Image: Portrait of J. Rosamond Johnson
[J. Rosamond Johnson] detail from cover of "Pliney come out in the moonlight." (New York : J.H. Remick and Co., c1910). African-American Sheet Music, 1850-1920, American Memory, Library of Congress.

John Rosamond Johnson was one of the more important figures in black music in the first part of the 20th century, usually in partnership with Bob Cole or with his brother James Weldon Johnson. While he is chiefly remembered today as the composer of the Black National Anthem, "Lift Ev'ry Voice and Sing," he had a varied career as a pianist, songwriter, producer, soldier, singer, and actor.

J. Rosamond Johnson was born in Jacksonville, Florida, on August 11, 1873. He began playing the piano at age four, studied at the New England Conservatory, and with Samuel Coleridge-Taylor in London. He may have performed in 1896 with Isham Jones' Oriental America show in New York.

By the end of the 19th century, Johnson was teaching schoolchildren in the Jacksonville region. Around 1900 Johnson wrote and taught these schoolchildren "Lift Ev'ry Voice and Sing." Its popularity caused it to spread until it became the unofficial, then official, Black National Anthem.

Johnson moved to New York City in 1900 and plunged into its musical life. After contributing a song to Williams and Walker's Sons of Ham (1900), Johnson teamed up with Robert Cole with whom he began creating a vaudeville act and writing songs, occasionally assisted by his brother James Weldon Johnson.

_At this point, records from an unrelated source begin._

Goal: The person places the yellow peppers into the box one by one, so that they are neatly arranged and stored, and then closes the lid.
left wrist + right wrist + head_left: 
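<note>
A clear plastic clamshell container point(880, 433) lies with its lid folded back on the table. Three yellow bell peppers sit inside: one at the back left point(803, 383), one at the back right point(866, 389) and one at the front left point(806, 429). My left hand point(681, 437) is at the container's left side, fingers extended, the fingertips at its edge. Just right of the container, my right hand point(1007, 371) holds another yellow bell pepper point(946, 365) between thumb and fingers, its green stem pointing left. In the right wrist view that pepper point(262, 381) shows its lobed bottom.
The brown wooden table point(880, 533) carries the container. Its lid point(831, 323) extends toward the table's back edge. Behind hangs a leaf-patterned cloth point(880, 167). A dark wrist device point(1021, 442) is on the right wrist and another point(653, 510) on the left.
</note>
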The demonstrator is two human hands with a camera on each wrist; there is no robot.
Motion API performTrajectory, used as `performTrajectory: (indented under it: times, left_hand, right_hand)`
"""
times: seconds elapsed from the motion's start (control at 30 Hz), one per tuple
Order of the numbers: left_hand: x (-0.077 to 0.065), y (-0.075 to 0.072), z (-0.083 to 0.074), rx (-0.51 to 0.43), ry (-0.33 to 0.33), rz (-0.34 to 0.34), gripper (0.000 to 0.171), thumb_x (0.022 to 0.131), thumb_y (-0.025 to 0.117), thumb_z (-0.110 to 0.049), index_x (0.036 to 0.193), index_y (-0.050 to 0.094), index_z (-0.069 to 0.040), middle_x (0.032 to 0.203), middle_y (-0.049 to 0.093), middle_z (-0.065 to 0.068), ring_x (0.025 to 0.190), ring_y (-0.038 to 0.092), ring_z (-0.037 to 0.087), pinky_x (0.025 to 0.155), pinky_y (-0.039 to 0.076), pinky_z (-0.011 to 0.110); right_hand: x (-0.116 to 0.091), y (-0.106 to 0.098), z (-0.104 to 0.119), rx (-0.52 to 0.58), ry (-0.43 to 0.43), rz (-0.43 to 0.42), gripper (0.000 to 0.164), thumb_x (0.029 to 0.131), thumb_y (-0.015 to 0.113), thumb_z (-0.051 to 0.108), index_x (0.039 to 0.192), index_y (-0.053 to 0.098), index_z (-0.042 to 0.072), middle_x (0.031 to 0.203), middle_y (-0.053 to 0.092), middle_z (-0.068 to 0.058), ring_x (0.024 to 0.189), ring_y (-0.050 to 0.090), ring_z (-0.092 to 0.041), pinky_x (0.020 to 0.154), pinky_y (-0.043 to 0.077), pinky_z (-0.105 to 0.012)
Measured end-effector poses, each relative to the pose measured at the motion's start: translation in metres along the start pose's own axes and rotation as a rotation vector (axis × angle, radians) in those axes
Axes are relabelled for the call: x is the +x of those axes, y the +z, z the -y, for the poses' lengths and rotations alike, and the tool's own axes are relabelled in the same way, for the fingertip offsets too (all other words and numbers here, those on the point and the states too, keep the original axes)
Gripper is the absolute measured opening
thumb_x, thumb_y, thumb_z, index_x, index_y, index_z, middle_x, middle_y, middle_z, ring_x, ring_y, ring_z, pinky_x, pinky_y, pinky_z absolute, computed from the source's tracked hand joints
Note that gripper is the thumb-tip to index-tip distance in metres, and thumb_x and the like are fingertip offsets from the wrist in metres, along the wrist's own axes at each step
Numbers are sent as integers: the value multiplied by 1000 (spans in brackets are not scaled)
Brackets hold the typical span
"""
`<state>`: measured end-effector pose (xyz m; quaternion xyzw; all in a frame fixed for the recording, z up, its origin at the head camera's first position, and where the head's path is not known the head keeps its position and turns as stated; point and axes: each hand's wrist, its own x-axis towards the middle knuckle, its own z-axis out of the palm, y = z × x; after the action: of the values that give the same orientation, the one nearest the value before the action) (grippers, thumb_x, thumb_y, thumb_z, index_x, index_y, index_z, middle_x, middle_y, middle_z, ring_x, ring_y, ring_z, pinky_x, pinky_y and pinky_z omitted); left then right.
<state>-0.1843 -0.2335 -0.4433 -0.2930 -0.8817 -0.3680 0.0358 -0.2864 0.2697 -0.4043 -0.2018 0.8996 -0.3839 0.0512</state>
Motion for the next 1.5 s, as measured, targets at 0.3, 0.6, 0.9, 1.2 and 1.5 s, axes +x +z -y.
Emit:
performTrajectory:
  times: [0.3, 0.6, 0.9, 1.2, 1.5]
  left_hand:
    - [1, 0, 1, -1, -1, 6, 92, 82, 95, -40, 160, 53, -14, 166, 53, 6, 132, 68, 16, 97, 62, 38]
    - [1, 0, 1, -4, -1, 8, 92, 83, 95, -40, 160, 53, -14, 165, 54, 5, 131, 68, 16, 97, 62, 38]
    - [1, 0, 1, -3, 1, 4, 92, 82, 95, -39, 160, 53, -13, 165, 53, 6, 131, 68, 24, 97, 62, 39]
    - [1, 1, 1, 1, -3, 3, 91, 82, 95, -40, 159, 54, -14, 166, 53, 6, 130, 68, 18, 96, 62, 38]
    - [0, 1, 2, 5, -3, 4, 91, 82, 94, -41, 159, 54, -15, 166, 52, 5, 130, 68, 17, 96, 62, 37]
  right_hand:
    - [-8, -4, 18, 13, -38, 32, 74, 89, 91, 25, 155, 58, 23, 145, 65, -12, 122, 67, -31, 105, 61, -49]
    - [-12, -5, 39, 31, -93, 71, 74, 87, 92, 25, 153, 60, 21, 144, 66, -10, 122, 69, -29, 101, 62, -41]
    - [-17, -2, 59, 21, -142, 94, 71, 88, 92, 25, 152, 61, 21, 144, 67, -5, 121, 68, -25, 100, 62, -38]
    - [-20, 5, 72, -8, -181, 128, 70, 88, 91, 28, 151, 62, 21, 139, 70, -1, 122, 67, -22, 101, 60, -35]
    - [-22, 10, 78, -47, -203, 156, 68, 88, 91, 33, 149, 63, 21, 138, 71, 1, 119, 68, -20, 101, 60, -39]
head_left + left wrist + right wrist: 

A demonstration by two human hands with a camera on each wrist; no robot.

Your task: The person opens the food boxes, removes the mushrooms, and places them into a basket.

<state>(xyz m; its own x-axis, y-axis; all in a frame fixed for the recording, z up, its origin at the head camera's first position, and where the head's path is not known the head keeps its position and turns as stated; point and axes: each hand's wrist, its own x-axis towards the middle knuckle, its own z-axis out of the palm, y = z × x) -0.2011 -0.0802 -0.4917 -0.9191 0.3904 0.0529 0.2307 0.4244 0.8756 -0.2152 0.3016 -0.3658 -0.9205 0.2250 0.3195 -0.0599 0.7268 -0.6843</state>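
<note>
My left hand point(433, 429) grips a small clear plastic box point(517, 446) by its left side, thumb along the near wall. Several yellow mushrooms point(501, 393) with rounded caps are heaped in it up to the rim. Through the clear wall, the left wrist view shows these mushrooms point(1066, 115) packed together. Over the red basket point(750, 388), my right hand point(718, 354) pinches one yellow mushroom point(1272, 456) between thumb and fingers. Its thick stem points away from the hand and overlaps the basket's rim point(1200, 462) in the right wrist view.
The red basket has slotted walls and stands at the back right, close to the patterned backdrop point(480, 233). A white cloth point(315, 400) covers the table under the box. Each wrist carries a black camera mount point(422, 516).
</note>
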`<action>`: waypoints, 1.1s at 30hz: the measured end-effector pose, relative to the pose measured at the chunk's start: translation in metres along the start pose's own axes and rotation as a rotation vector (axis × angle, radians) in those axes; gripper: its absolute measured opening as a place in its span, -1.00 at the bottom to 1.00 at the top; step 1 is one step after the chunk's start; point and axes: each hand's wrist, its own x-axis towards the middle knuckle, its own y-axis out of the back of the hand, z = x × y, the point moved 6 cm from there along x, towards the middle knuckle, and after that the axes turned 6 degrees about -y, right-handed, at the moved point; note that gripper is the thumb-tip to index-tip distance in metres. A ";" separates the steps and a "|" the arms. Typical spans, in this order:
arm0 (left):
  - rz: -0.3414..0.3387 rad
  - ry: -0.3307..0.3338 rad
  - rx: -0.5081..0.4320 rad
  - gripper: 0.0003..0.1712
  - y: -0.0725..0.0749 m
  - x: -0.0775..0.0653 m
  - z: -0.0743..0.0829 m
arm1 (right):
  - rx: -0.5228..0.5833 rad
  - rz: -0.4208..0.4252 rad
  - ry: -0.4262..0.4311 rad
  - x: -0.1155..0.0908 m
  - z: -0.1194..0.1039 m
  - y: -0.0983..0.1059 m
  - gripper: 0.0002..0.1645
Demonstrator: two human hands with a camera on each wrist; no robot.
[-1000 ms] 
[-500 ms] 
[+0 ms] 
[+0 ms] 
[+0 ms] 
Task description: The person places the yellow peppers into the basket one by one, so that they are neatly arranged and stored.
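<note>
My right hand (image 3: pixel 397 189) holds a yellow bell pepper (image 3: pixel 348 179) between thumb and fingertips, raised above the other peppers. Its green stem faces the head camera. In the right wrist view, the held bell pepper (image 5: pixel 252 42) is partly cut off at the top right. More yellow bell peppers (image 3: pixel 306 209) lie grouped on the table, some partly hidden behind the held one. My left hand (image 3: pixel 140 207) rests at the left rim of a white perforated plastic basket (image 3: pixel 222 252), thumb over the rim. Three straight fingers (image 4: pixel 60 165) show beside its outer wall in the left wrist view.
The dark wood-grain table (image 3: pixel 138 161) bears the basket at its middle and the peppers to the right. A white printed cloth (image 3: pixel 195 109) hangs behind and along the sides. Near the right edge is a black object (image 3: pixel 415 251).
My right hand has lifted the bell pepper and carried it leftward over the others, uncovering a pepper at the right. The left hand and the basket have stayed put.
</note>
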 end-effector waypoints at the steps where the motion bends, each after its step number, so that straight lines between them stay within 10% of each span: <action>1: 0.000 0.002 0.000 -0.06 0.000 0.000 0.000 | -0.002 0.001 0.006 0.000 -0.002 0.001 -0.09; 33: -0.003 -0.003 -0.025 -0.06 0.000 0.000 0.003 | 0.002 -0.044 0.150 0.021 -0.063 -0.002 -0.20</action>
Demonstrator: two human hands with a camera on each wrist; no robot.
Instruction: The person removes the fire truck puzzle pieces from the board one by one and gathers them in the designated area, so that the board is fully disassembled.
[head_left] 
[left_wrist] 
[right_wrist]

This partnership lasted until Cole's death in 1911. Besides crafting a sophisticated vaudeville style, Cole and Johnson produced two musicals, The Shoo-Fly Regiment (1907) and The Red Moon (1909). While these shows were successful, they lost money and Cole and Johnson returned to vaudeville performance.

Johnson's compositions skills were the strongpoints of his musicals and vaudeville performances. Musicologist Thomas Riis considers Johnson's harmonic language to be the richest of all the other black theater composers of his time save for Will Marion Cook. Shortly after Cole's death, Johnson performed as a pianist in "A Concert of Negro Music" the great Carnegie Hall concert of May 2, 1912.

When World War I broke out, Johnson received a commission as a 2nd Lieutenant in the 15th Regiment. After the war, he toured with his own groups, and even sang and played the part of a lawyer in the original production of Porgy and Bess in 1935. J. Rosamond Johnson died in New York City on November 11, 1954.